Os PALOP nunca manifestaram qualquer reserva a entrada do país na organização intercontinental e São Tomé e Príncipe em especial pela ligação histórica, política e familiar consolidada no antigo Fernando Pó e a geografia territorial com a ilha do Ano Bom, vizinha das ilhas, devia ter o comando das operações – caso a política apostasse no desenvolvimento económico e social dos são-tomenses – com a vantagem dos três Chefes de Estados e dos vários executivos da democracia das ilhas nunca terem exibido qualquer zanga na política externa virada para a Guiné Equatorial.

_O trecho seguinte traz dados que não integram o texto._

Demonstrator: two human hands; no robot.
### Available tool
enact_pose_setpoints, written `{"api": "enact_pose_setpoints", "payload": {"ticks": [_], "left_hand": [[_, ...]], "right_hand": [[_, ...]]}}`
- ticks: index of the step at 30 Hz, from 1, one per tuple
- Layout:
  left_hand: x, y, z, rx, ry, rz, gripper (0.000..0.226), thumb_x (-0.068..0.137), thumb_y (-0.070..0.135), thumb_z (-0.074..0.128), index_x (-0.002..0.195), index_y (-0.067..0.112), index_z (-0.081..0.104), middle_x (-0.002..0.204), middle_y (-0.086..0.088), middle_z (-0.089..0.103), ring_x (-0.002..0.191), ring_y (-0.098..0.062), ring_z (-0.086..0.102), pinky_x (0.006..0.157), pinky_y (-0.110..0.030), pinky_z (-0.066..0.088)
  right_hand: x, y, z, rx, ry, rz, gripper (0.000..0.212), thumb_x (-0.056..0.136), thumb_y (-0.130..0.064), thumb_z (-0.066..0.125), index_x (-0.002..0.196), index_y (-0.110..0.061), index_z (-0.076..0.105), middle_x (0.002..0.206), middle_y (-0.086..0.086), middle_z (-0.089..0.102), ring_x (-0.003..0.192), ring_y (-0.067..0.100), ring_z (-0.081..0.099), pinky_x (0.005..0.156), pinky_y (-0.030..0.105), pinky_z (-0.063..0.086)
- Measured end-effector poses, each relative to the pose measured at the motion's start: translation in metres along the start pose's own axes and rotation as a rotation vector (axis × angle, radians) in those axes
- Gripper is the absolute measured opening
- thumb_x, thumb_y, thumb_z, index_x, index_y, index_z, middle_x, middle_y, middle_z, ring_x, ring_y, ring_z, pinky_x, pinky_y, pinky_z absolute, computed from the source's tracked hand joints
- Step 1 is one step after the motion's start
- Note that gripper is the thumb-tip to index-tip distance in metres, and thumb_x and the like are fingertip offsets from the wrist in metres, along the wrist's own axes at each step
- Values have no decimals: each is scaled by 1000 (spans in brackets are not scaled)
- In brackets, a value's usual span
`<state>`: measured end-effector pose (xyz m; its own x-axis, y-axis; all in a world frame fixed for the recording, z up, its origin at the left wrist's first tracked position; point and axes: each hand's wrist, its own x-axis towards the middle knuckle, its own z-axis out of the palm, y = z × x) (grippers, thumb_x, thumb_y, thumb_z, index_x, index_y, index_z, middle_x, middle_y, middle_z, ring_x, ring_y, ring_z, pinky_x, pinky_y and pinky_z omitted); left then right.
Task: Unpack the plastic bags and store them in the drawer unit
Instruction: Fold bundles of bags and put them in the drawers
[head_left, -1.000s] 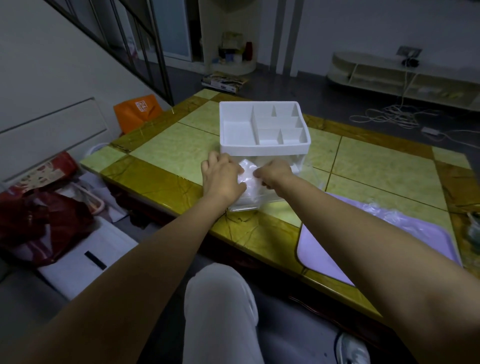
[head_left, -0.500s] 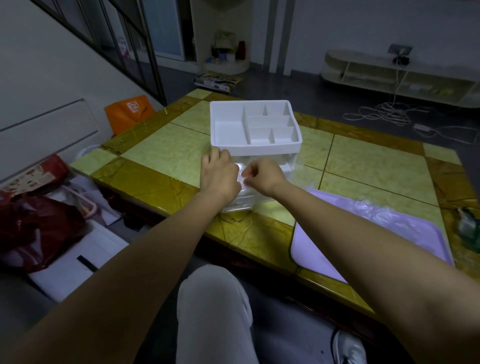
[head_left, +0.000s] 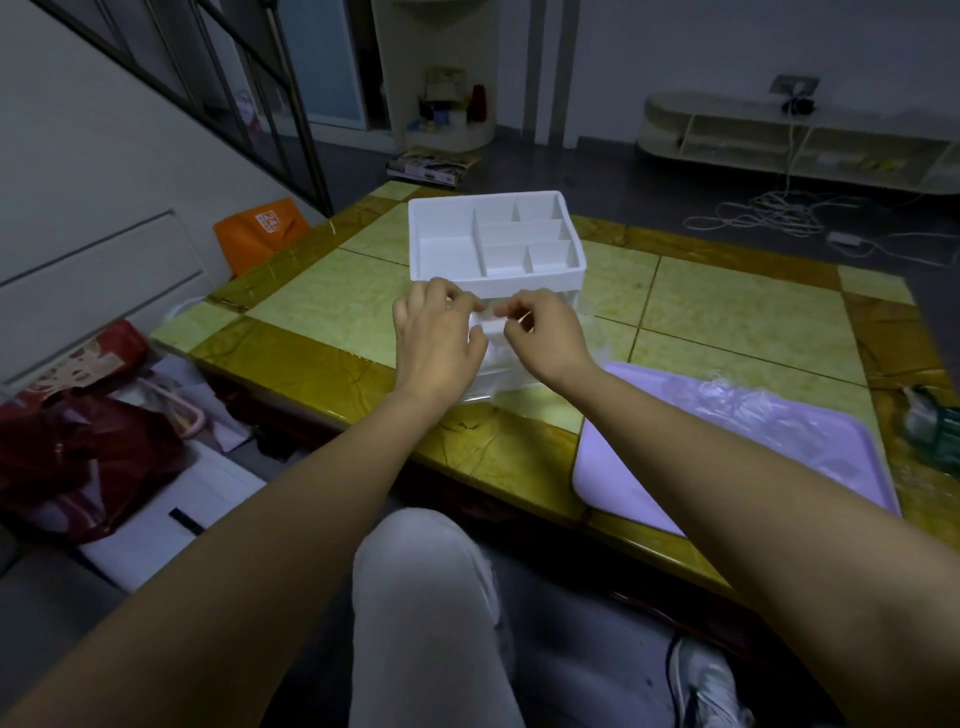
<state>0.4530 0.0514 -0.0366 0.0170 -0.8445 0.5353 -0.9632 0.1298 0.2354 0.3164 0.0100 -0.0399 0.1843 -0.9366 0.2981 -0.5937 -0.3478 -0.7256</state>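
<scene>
A white drawer unit (head_left: 496, 283) with a divided open top stands on the tiled table (head_left: 737, 312). Its clear lower drawer (head_left: 493, 382) is pulled out toward me, with crumpled clear plastic inside. My left hand (head_left: 434, 340) and my right hand (head_left: 548, 338) meet at the drawer's front, fingers curled around its small white handle (head_left: 489, 326). More crumpled clear plastic bags (head_left: 753, 410) lie on a lilac tray (head_left: 639, 478) to the right.
A dark green object (head_left: 932, 423) sits at the table's right edge. Left of the table on the floor are an orange bag (head_left: 260, 228), red bags (head_left: 78, 452) and a white box (head_left: 171, 509). My knee (head_left: 426, 597) is under the table's near edge.
Both hands have lifted off the plastic in the drawer and closed on the drawer's front handle. The view has shifted slightly.
</scene>
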Motion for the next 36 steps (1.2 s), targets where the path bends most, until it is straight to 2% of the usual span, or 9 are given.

Com a África na moda, mais um país a juntar aos Oito: Brasil, Portugal, Timor, Angola, Cabo Verde, Guiné Bissau, Moçambique e São Tomé e Príncipe, a especificidade da Guiné Equatorial, um dos maiores produtores do petróleo da África, não irá incentivar novos desafios a uma CPLP mais interventiva e vantajosa aos respectivos povos?

José Maria Cardoso

20.03.2014

3 Comments

3 Comments

  1. Eterno Madiba

    21 de Março de 2014 at 14:36

    Da próxima vez, o senhor não se esquecerá de colocar na roda a bandeira de Guiné Equatrorial. Estou certo ou estou errado?

  2. José piter

    22 de Março de 2014 at 14:20

    Eterno madiba, concordo consigo quanto a inclusão da Bandeira da Guiné-Equatorial. Levanta- se a questão dos direitos humanos, e a violência economica e social com que as pessoas estão a sofrer la em Portugal, que, inclusive afecta este Sr. que escreveu isso, ou mesmo no EUAmerica, onde há lei de pena de Morte, não é senão uma hipocrisia do Mundo, para inviabilizar o desenvolvimento em parceria de países mais pequenos?

  3. João Seixas

    22 de Março de 2014 at 14:58

    A Comunidade de Países de Língua Portuguesa (CPLP)ao contrário das outras organizações congéneres será o que os antigos países colonizados desejem que seja. Quer isto dizer que a CPLP poderá ter um futuro promissor, pois as decisões cabem às novas vontades políticas emergentes nas últimas décadas. A língua portuguesa, tem um dom único entre as línguas ocidentais colonizadoras, é um factor de unidade nacional, não extravasa as fronteiras nacionais, querendo também com isto dizer, que não se pode abandonar as línguas maternas de cada país, sendo Portugal exemplo com os esforços na manutenção da língua mirandesa, uma língua oficial portuguesa.
    A Guiné Equatorial será bem-vinda no seio da CPLP, certamente que a democracia, a africana, não a ocidental, irá desenvolver-se no país, como também será recebida com agrado a Namíbia, país que começa a dar os primeiros passos na língua portuguesa. Portugal demorou sete séculos a consolidar-se, o Brasil, um pouco mais de cem anos, os novos países de língua portuguesa também levarão o seu tempo, não tanto tempo pois a sociedade que vivemos é mais célere, mas consolidando passo a passo, a CPLP irá ter o seu destino, um destino que será uma força conjugada no humanismo dos povos que a integram.